Con l’approvazione, il 10 ottobre scorso, del disegno di legge delega sulla non autosufficienza, il governo Draghi ha compiuto il suo ultimo intervento di carattere normativo.

Una scelta discutibile, sul piano della correttezza costituzionale, essendo il governo dimissionario da mesi, e tuttavia potenzialmente giustificabile alla luce della vera e propria emergenza rappresentata dalle centinaia di migliaia di malati abbandonati ai loro familiari dal Servizio sanitario nazionale: al prezzo di sacrifici finanziari, sociali e umani (specie per la componente femminile delle famiglie) nella gran parte dei casi insostenibili. Un’emergenza, oltretutto, destinata ad aggravarsi nel tempo, a causa del progressivo invecchiamento della popolazione; e dunque da affrontare non con misure-tampone, ma tramite una riforma strutturale del sistema, idonea a rivitalizzare le chiarissime parole della legge n. 833/1978 per cui spetta al Servizio sanitario nazionale farsi carico, tra l’altro, della «diagnosi e cura degli eventi morbosi quali che ne siano le cause, la fenomenologia e la durata» (art. 2, co. 1, n. 3).

Il punto è che difficilmente la condizione di non autosufficienza è destinata a rientrare: la gran parte dei malati ascrivibili alla categoria rimangono tali. Sono inguaribili, ma non per questo incurabili. Anzi: proprio per questo, maggiormente bisognosi di cure. Esattamente ciò che rifiuta di accettare il sistema pubblico che, sotto la dittatura dei vincoli finanziari, mira invece a liberarsi il prima possibile di coloro che risultano affetti da patologie croniche, specie tramite l’adozione di regolamenti regionali (atti subordinati alla legge) che prevedono misure quali: (a) il differimento temporale della presa in carico delle persone malate, (b) la subordinazione della presa in carico all’esistenza di ulteriori requisiti privi di rilevanza sanitaria (tra cui: il disagio economico, la mancanza di familiari, l’isolamento sociale), (c) l’ascrizione di prestazioni aventi natura sanitaria all’ambito, legislativamente meno tutelato e soggetto alla compartecipazione alla spesa, delle prestazioni assistenziali o sociali, (d) la predeterminazione della durata temporale dell’erogazione delle prestazioni sanitarie.
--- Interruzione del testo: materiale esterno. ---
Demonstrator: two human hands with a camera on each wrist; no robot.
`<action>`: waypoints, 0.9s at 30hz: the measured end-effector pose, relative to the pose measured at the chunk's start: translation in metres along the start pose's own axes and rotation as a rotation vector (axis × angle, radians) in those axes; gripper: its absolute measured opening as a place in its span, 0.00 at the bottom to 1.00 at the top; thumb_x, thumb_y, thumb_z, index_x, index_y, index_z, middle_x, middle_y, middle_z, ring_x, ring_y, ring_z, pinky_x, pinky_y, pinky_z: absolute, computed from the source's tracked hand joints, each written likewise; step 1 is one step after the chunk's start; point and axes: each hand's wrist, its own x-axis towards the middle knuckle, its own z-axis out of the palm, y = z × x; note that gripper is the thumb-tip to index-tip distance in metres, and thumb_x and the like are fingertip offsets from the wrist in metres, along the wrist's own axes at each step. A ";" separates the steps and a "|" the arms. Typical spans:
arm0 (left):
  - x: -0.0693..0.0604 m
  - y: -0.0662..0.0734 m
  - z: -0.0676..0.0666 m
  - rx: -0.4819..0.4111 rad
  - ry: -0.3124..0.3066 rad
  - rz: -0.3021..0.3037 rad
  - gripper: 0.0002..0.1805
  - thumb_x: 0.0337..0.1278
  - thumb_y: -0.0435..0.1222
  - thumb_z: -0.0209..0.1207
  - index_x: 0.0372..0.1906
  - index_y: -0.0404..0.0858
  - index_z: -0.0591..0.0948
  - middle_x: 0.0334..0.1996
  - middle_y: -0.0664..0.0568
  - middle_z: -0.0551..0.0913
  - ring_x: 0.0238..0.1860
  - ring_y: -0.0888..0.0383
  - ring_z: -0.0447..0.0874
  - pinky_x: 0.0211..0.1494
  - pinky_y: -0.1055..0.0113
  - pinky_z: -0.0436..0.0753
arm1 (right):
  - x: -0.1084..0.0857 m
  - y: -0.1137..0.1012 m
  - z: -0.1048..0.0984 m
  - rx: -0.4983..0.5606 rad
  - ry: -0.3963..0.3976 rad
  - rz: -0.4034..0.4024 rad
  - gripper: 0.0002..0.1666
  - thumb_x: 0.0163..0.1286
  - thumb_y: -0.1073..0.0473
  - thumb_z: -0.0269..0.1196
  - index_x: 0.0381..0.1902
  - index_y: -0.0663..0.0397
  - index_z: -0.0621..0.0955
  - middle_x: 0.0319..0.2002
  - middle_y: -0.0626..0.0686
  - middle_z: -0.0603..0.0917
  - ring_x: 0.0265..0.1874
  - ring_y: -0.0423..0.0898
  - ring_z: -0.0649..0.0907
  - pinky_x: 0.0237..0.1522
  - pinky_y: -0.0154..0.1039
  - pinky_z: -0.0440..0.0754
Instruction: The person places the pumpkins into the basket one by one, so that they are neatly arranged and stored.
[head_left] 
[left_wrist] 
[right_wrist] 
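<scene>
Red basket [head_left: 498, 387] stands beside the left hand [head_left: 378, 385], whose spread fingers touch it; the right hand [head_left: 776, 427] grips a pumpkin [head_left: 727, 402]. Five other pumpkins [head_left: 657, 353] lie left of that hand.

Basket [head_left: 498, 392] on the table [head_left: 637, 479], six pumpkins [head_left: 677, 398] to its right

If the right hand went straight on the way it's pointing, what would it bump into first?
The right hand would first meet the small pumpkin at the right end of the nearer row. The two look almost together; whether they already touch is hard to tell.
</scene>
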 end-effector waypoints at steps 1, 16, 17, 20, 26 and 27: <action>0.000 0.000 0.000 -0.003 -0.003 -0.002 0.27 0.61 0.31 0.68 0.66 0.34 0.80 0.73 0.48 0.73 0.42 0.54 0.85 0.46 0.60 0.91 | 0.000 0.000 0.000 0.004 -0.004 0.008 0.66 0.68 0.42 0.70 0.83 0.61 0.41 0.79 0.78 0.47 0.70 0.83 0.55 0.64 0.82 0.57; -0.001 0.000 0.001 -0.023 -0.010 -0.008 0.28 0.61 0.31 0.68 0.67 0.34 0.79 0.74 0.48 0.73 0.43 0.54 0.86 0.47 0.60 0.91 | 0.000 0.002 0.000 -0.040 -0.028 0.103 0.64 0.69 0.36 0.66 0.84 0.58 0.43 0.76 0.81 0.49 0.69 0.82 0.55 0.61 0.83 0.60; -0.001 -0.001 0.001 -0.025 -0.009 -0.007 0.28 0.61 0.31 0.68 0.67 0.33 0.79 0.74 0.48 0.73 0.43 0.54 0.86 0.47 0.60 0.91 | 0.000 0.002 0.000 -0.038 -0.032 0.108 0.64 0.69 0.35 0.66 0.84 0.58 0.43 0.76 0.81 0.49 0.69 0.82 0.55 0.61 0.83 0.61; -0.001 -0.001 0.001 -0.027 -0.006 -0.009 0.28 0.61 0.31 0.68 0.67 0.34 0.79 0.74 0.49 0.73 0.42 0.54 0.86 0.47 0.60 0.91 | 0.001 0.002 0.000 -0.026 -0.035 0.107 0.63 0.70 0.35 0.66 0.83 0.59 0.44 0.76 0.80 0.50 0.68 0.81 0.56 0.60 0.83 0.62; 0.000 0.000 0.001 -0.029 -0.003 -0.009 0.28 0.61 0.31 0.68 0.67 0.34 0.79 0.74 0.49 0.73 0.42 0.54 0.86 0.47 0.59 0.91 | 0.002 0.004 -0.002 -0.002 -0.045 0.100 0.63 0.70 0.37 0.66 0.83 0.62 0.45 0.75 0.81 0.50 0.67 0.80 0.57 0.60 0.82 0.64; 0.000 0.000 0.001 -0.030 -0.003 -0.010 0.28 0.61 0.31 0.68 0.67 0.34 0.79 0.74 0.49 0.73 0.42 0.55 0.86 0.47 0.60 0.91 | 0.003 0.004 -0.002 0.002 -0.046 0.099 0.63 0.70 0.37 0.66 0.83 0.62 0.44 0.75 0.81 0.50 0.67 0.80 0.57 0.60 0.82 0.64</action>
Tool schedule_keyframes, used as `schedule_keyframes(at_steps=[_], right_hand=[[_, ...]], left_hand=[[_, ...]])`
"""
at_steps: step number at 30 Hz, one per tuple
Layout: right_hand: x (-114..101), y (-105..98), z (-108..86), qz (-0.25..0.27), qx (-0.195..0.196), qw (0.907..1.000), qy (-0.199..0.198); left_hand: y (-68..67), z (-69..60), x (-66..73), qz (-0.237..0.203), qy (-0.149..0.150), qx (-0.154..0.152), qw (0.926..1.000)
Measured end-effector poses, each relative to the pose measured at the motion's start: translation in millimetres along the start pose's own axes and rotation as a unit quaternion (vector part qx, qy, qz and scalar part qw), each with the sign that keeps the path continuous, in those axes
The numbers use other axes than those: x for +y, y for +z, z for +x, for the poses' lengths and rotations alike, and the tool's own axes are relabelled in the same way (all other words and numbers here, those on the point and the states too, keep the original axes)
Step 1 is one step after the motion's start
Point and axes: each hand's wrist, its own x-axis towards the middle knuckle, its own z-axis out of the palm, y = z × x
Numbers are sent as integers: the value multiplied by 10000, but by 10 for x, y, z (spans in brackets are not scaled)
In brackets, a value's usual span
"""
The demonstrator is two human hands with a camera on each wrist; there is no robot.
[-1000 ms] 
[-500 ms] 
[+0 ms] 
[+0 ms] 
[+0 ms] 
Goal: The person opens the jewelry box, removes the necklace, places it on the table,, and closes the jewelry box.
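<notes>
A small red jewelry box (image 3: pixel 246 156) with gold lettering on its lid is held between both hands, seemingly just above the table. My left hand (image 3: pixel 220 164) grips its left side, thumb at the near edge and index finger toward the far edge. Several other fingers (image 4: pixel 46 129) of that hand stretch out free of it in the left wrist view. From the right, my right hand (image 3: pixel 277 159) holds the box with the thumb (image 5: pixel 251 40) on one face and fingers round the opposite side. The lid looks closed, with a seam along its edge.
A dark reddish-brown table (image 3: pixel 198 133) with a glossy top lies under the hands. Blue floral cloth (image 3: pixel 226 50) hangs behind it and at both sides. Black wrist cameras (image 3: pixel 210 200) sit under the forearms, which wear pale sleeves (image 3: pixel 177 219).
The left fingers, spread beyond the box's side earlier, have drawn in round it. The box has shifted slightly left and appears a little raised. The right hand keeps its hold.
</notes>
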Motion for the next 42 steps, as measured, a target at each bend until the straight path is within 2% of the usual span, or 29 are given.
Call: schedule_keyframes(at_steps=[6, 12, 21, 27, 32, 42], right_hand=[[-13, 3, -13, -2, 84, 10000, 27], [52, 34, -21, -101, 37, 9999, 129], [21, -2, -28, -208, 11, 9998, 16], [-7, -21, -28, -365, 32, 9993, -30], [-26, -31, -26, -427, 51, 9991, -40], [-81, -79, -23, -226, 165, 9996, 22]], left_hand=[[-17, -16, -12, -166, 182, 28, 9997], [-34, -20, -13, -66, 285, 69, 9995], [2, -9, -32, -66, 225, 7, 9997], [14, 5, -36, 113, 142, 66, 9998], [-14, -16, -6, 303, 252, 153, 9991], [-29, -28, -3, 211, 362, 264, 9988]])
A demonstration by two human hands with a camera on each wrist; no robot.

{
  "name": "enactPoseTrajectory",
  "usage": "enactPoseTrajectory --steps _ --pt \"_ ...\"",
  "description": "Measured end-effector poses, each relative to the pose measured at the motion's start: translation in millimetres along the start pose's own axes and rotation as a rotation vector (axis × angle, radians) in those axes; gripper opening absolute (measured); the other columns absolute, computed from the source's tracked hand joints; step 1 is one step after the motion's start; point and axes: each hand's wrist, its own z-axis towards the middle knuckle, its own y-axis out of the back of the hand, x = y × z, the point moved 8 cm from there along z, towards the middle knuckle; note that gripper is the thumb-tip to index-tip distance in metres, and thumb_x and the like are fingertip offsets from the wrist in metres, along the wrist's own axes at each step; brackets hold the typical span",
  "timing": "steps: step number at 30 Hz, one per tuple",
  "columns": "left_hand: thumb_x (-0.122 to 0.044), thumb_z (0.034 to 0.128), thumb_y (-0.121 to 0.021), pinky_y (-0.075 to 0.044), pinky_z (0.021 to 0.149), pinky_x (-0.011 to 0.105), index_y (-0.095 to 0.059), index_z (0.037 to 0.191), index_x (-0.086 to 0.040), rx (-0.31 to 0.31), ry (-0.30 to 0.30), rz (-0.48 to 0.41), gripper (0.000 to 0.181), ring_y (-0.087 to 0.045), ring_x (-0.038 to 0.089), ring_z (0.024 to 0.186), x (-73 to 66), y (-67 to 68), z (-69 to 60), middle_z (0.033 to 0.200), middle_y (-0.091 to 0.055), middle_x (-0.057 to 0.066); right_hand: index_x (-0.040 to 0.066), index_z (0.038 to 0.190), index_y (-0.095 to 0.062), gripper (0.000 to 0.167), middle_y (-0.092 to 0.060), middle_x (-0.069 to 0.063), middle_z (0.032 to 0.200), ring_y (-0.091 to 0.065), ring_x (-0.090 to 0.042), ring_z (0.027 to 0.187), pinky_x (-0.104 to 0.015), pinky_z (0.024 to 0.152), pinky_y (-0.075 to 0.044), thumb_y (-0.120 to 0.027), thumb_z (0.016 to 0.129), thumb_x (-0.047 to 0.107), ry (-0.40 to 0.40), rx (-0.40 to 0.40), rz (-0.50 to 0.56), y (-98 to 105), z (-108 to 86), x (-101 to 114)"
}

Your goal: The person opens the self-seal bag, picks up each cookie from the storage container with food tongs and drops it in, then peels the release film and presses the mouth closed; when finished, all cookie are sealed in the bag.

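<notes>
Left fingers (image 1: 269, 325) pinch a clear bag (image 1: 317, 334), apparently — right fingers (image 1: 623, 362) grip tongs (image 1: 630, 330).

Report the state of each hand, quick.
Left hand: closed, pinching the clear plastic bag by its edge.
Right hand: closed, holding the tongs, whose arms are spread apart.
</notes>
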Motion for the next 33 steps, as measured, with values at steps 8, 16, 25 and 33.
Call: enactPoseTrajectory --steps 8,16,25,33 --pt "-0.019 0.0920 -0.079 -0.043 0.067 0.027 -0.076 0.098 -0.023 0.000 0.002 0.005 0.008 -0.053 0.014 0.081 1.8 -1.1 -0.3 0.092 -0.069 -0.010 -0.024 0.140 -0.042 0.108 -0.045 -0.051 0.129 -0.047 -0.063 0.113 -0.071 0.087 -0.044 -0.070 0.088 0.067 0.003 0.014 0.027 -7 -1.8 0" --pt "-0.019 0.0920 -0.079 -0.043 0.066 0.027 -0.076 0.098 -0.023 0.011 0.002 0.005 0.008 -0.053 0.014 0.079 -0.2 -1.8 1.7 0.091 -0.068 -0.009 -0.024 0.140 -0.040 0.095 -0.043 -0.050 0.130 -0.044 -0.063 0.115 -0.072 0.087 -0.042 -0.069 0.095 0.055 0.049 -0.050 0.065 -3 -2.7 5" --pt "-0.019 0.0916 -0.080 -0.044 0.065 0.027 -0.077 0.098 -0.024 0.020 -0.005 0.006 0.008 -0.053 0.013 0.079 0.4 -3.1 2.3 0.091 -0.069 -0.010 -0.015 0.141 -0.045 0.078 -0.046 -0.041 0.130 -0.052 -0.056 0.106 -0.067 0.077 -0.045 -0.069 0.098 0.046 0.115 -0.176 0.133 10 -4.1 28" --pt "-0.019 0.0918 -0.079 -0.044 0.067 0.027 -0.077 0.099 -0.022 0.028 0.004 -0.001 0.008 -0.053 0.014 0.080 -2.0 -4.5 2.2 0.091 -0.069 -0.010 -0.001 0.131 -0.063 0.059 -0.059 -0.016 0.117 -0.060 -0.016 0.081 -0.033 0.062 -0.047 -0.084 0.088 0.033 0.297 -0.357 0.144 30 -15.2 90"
Erano queste le misure che andavano eliminate. E che, invece, proprio all’ultimo miglio del suo cammino, il governo Draghi, con Roberto Speranza alla Sanità e Andrea Orlando alle Politiche sociali, cristallizza in un disegno di legge delega «in materia di assistenza agli anziani non autosufficienti» (ministro proponente Orlando).

Due sono gli assi portanti della nuova normativa. Il primo – ripetuto come un mantra – è che tutte le misure previste nel Ddl sono disposte «nell’ambito delle risorse disponibili a legislazione vigente». Il che, considerata la pletora dei malati già oggi scaricati dal Ssn sulle famiglie vale, di per sé, a palesare l’inadeguatezza dell’intervento normativo.
Inadeguatezza destinata, per di più, a sfociare in incostituzionalità, se è vero che la sentenza n. 275/2016 della Corte costituzionale sancisce che «è la garanzia dei diritti incomprimibili ad incidere sul bilancio, e non l’equilibrio di questo a condizionarne la doverosa erogazione». O il governo intende sostenere che la legge ordinaria prevale sulla Costituzione?

Il secondo è la sottrazione dei malati non autosufficienti dal Servizio sanitario nazionale (Ssn) e la loro assegnazione all’istituendo Sistema nazionale per la popolazione anziana non autosufficiente (Snaa). Una misura volta a complicare la tutela in giudizio dei diritti dei malati, dal momento che l’esigibilità di tutto quel che è ascrivibile al diritto alla salute è, all’atto pratico, incomparabilmente più solida di qualunque altra prestazione assistenziale.

Ecco, allora, il vero obiettivo del ddl: superare la giurisprudenza che oggi regolarmente condanna le Asl a fornire cure sanitarie e socio-sanitarie illimitate nel tempo ai malati non autosufficienti, costringendoli a procurarsi privatamente le prestazioni indifferibili di cui necessitano una volta superata la fase acuta della malattia.

Una privatizzazione di fatto della fase post-acuzie (su cui, non a caso, già volteggiano gli interessi delle assicurazioni) da cui potrà salvarsi, compatibilmente con le risorse disponibili, solo quel 4% di malati che, secondo i calcoli della Fondazione Promozione Sociale, rientra nei parametri dell’indigenza Isee.